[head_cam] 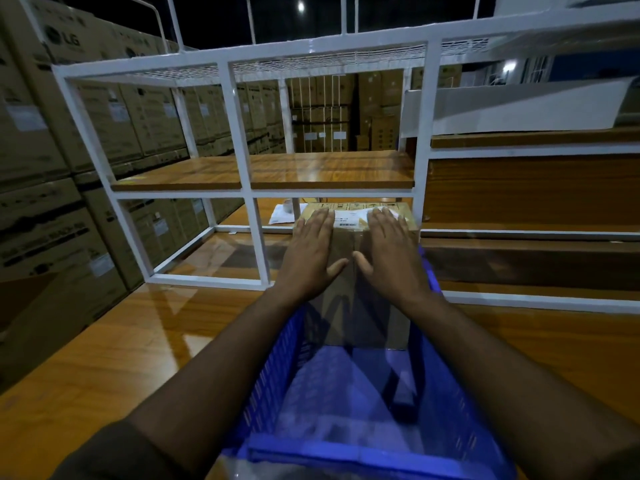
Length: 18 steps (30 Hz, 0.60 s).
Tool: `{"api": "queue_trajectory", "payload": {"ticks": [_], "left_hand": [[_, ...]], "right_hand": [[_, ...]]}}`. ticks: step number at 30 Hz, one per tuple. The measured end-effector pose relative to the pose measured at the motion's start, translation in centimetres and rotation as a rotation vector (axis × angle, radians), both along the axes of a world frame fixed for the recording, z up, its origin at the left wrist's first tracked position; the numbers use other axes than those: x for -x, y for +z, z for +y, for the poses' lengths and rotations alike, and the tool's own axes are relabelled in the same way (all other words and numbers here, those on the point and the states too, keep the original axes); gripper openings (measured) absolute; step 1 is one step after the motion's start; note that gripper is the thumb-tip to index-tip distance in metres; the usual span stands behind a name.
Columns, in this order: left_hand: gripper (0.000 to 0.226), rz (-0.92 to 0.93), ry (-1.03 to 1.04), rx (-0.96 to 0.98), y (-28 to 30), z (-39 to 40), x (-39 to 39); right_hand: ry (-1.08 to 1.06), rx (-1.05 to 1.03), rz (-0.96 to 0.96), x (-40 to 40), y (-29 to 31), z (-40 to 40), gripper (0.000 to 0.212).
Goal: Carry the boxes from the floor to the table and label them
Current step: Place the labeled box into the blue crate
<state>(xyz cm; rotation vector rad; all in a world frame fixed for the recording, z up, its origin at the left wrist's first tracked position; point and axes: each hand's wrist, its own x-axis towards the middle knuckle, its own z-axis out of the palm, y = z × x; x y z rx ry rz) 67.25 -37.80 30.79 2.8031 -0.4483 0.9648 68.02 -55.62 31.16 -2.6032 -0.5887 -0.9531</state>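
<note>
Under our outstretched fingers we see a brown cardboard box (349, 271) standing at the far end of a blue plastic crate (277, 362), which rests on the wooden table (114, 344). We have our left hand (311, 254) laid flat on the box's top, fingers straight and close together, thumb angled inward. Our right hand (391, 254) lies the same way just beside it, palm down, fingers straight and slightly spread; the two thumbs nearly meet over the taped seam. Neither hand curls round anything. Between and just beyond our fingertips a white label (349, 216) with a barcode sits on the box's top near its far edge. Past the fingertips, slightly to the left, a white sheet of paper (282, 214) lies on the table, partly hidden by a bar of the white metal rack (239, 133). That rack stands on the table beyond the crate and carries a wooden shelf (263, 171). Far to the left of our left hand, stacked cartons (52, 150) form a wall.
</note>
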Motion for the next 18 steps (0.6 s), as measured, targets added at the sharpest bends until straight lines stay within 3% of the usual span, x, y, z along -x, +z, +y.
{"api": "queue_trajectory", "payload": {"ticks": [9,18], "left_hand": [[0.081,-0.122,0.144,0.092,-0.2,2.8,9.4],[0.081,-0.126,0.551,0.104,-2.8,6.0,24.5]], "right_hand": [[0.369,-0.016,-0.049,5.4,0.4,4.9,0.065],[0.728,0.073,0.009,14.2,-1.0,9.6,0.069]]}}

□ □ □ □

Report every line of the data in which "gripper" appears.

Tool: `{"api": "queue_trajectory", "payload": {"ticks": [_], "left_hand": [[_, ...]], "right_hand": [[_, ...]]}}`. ticks: step number at 30 Hz, one per tuple. The measured end-effector pose relative to the pose measured at the motion's start, translation in centimetres and rotation as a rotation vector (axis × angle, radians), both along the axes of a world frame fixed for the recording, z up, its origin at the left wrist's first tracked position; the numbers use other axes than those: x for -x, y for +z, z for +y, for the poses' lengths and rotations alike, and the tool's own axes are relabelled in the same way (all other words and numbers here, those on the point and the states too, keep the original axes); gripper openings (measured) absolute; step 1 is one step after the motion's start; note that gripper is the thumb-tip to index-tip distance in metres; the usual span stands behind a name.
Columns, in this order: left_hand: gripper (0.000 to 0.226), rz (-0.92 to 0.93), ry (-1.03 to 1.04), rx (-0.96 to 0.98), y (-28 to 30), z (-39 to 40), x (-39 to 39); right_hand: ry (-1.08 to 1.06), rx (-1.05 to 1.03), rz (-0.96 to 0.96), x (-40 to 40), y (-29 to 31), z (-40 to 40), gripper (0.000 to 0.212).

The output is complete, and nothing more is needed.